* **Description of the task**
Once "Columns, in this" turns up in a line below, reproduce that line and those after it exactly, stopping after the line with "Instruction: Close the"; leave pictures out.

BEGIN Records for processing

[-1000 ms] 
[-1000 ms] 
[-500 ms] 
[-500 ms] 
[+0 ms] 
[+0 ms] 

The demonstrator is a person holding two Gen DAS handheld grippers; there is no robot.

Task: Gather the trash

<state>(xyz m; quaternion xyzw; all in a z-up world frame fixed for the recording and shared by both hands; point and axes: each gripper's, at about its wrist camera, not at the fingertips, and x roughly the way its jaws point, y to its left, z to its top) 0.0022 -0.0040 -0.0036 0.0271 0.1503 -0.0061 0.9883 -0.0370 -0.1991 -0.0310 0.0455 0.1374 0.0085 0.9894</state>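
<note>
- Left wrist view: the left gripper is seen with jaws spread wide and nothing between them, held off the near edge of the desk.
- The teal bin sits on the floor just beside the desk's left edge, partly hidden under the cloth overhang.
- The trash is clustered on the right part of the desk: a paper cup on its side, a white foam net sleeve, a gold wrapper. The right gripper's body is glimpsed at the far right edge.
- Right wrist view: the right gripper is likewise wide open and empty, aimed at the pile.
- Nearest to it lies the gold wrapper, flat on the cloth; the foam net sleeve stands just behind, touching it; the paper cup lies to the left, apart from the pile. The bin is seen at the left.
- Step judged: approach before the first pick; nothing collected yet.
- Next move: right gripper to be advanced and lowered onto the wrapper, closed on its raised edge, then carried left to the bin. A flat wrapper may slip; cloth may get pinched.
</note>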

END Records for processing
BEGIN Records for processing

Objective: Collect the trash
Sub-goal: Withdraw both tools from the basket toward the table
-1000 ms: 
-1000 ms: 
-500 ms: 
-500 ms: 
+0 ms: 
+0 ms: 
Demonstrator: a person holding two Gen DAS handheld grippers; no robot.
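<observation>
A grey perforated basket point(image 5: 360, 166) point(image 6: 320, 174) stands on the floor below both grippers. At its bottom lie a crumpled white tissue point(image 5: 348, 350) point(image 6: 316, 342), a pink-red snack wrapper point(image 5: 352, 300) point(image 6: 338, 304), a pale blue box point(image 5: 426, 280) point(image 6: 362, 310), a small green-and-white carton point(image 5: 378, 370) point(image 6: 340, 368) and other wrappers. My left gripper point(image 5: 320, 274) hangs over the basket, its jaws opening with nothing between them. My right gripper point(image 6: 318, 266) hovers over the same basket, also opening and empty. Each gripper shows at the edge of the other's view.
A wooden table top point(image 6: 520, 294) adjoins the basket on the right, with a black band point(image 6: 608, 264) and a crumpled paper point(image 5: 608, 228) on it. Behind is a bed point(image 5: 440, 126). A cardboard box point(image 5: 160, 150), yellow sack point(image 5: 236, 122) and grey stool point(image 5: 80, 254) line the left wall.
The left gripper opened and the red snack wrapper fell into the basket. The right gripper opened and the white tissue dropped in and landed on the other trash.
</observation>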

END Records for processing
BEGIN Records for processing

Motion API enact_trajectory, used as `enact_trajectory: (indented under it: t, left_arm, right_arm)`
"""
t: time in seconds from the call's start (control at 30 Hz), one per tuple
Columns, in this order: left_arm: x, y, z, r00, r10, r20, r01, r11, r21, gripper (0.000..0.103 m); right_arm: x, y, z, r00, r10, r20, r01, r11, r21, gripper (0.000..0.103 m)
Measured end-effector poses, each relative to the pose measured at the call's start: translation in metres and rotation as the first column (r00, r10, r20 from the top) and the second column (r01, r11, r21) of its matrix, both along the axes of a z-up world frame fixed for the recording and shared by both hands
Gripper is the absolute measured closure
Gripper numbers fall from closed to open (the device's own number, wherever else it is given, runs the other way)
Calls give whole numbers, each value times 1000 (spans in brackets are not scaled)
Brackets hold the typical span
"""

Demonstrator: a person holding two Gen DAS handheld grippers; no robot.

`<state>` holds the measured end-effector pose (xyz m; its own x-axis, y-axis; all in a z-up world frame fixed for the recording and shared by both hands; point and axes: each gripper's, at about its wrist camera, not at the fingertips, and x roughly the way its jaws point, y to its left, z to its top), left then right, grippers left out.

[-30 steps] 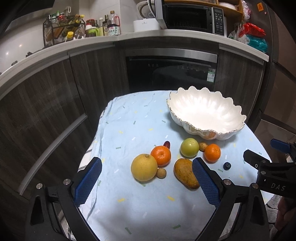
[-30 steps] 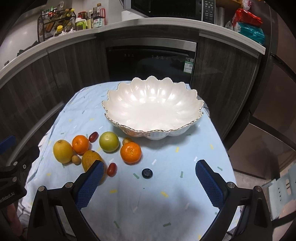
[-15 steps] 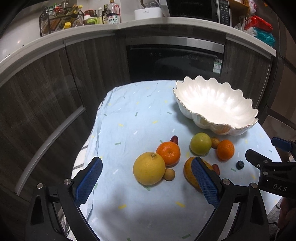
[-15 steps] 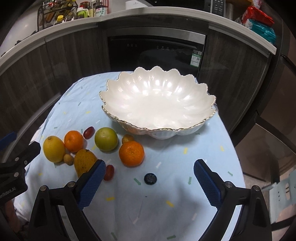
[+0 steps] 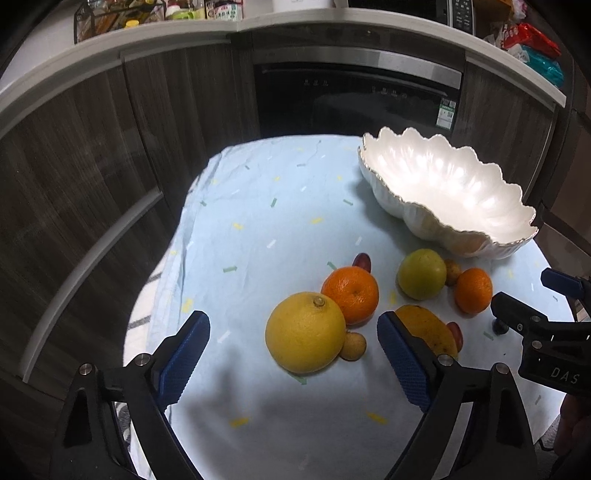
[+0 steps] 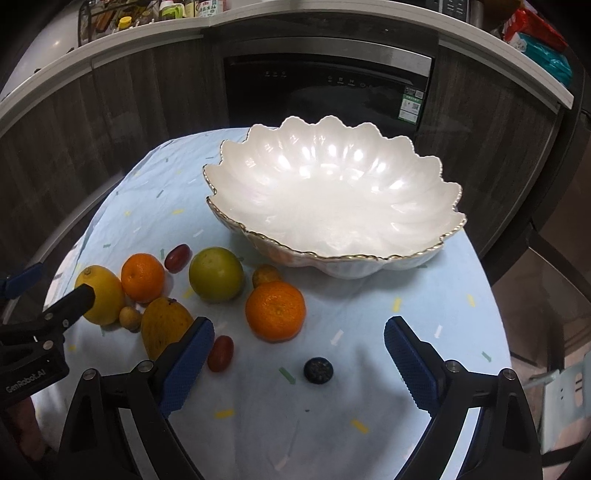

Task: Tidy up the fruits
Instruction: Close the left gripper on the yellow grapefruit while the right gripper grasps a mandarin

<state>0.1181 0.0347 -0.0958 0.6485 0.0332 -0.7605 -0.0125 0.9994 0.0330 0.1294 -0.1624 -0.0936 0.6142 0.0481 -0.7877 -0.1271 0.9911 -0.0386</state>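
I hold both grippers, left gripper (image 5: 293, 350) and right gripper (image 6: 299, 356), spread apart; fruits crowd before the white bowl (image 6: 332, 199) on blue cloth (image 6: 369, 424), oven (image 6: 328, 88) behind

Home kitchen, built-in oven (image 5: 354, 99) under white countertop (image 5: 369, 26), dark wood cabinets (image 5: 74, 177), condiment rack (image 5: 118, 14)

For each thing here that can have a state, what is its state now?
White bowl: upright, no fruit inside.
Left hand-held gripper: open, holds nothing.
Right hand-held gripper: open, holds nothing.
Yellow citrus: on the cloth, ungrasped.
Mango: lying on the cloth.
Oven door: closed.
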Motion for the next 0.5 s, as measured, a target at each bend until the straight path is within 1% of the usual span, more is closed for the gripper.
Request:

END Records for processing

* **Output for this exercise**
Columns, in this order: left_arm: x, y, z, r00, r10, r20, r01, r11, r21, gripper (0.000..0.103 m); right_arm: x, y, z, r00, r10, r20, r01, r11, r21, gripper (0.000..0.103 m)
Measured end-effector poses, each relative to the pose measured at the call's start: translation in metres and rotation as the first column (r00, r10, r20 from the top) and the second column (r01, r11, r21) of its matrix, both along the axes of a z-up world frame fixed for the recording and shared by both hands
Gripper is the absolute measured closure
Gripper numbers fall from closed to open (the device's own number, wherever else it is given, runs the other way)
Calls give whole numbers, each value times 1000 (spans in brackets are not scaled)
Brackets hold the typical span
"""

Demonstrator: a person holding two Gen DAS handheld grippers; no robot.

`<state>` holds the measured end-effector pose (xyz m; its own x-axis, y-axis; all in a z-up world frame fixed for the recording and shared by both hands; point and axes: each gripper's, at about its wrist camera, not at the fingertips, and x roughly the way its jaws point, y to its left, z to its top), left then right, grippers left out.

[-30 steps] 
[-30 steps] 
[-15 steps] 
[-15 steps] 
[+0 steps] 
[+0 steps] 

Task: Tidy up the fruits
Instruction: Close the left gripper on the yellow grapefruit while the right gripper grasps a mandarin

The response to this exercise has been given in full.